The subsequent albums are therefore exercises in simulation driven by crude financial imperatives (ex-wives, yachts, vintage cars, etc) masquerading as keeping the fans happy. Revealing was the willingness to finally compile a 'best of' - what better way of saying the integrity of the album was now irrelevant in the face of discrete chunks of music product. Never forget, Waters was training to be an architect & the sense of an album as a built construction runs deep within (even his worst) work. However, such sonic architectural constructions simply don't mesh with the prevailing economics dictating the buying & consumption of music.

& so we arrive at Endless Drivel ... sorry, cheap joke ... River. Initial problem: how do we dress up & justify a load of old (second rate) product. Brainwave! Call it a tribute to Rick Wright. Syd had been milked to death & Floyd have from his departure been trading in mourning. Perfect. Not only is there an absence of musical ability & compositional intelligence to really make something interesting out of it (no John Zorn, no Frank Zappa, no Teo Macero) but absolutely no commercial sense: a set of odds & sods plays perfectly into the iTune generation's habits - wait for the number of ringtones you hear off this album. Television documentary soundtrack technicians will be rubbing their hands with glee. It's perfect, too, as Amazon raters have pointed out for Pilates classes. Shove it on the flash disk & play it on the car stereo. Or light a candle in the bedroom & drift off to sleep. However ... & this is the point ... do anything but actually listen to it. Rather just have it 'around' as most music is being consumed these days.

Which, again, goes so much against the grain for what I & - I think - many Floyd fans loved in their music. That sense of architecture & of a narrative which would hold you across a 20 minute side. Think of Echoes. Think of the shape of the two sides of Dark Side. Think of the way Shine On You Crazy Diamond bridges side one and two. Think of the development of Dogs & Sheep on Animals & the way Waters works Pigs on the Wing like parentheses. Like or dislike the music, you have to admit that there is a considered structure & a sense of the material base of the music: a duration of concentration. A best of anthology cuts right against this & only serves to cheapen what - in context - are valid compositional methods (the slow openings, the sudden erupting chords of Gilmour's guitar, the solos, the hiatus moments which then open out ... even the musique concrete elements & voices). Consider how well the snippets of dialogue work in Dark Side in counterpoint to the music; how the transistor radio of Wish You Were Here creates an unnerving effect of space - there are many more instances. Tempting as it is to attribute this solely to Waters I am not so sure. It is more the result of a compositional architecture & a sense of shaping an object not - as now - a product. Try to simply duplicate these motifs (for want of a better word) irrespective of compositional logic & the whole thing collapses into pastiche (worse, self parody).

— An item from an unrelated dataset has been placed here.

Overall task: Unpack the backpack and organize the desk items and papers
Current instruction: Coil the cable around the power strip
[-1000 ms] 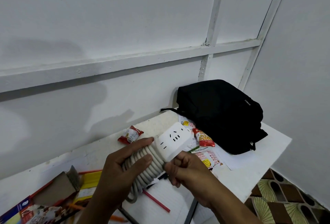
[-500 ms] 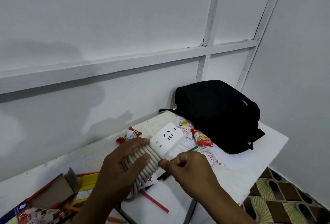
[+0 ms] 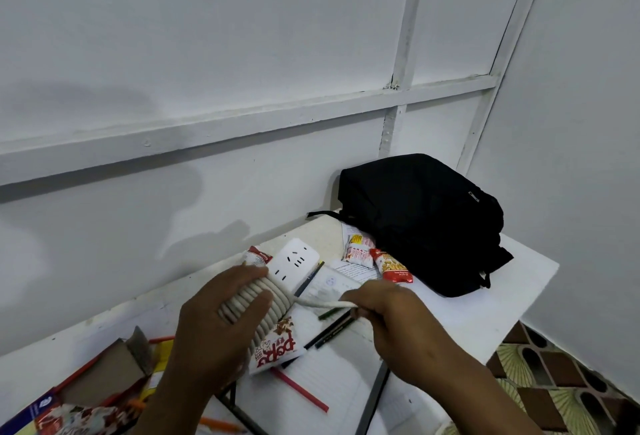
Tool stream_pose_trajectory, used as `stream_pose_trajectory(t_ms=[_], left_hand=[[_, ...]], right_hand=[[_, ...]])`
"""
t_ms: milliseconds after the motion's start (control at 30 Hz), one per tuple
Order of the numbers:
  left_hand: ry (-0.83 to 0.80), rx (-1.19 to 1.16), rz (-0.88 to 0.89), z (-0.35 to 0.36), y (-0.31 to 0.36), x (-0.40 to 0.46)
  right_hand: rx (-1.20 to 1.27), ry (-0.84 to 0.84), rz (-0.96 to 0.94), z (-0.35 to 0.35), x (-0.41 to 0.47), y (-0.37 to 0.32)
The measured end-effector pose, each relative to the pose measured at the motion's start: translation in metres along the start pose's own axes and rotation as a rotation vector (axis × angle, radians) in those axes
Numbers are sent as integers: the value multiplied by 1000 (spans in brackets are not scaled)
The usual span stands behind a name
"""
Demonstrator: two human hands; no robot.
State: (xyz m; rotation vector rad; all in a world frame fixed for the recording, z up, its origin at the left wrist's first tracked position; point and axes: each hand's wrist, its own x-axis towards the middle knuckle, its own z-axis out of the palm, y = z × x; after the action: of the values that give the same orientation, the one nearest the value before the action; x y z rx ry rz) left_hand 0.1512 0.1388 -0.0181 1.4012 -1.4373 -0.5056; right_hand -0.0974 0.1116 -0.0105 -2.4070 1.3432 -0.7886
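While the left hand grips the coiled cord, the right hand pinches its loose end.
Power strip held just above the tabletop; fingers of both hands closed; backpack sits in the far corner.

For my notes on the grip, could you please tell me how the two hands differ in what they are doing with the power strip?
The left hand wraps around the coiled cord of the power strip, fingers spread across the loops; the right hand pinches only the loose cord end, pulled out sideways. The left hand sits nearer the socket block, the right hand over the papers. Both are above the desk.
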Motion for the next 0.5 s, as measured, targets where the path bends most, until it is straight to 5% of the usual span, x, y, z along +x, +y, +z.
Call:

Do they care? Probably not (that awfully smug postcard photo speaks volumes). However, looking at many of the reactions on Amazon there's a strong impression of people - the die-hard fans - feeling decidedly let down, if not frankly betrayed. That's the irony: listeners who seem to care far more about the music than their stars. A very sad & sorry state of affairs.

Anyone else see a parallel with our current politics?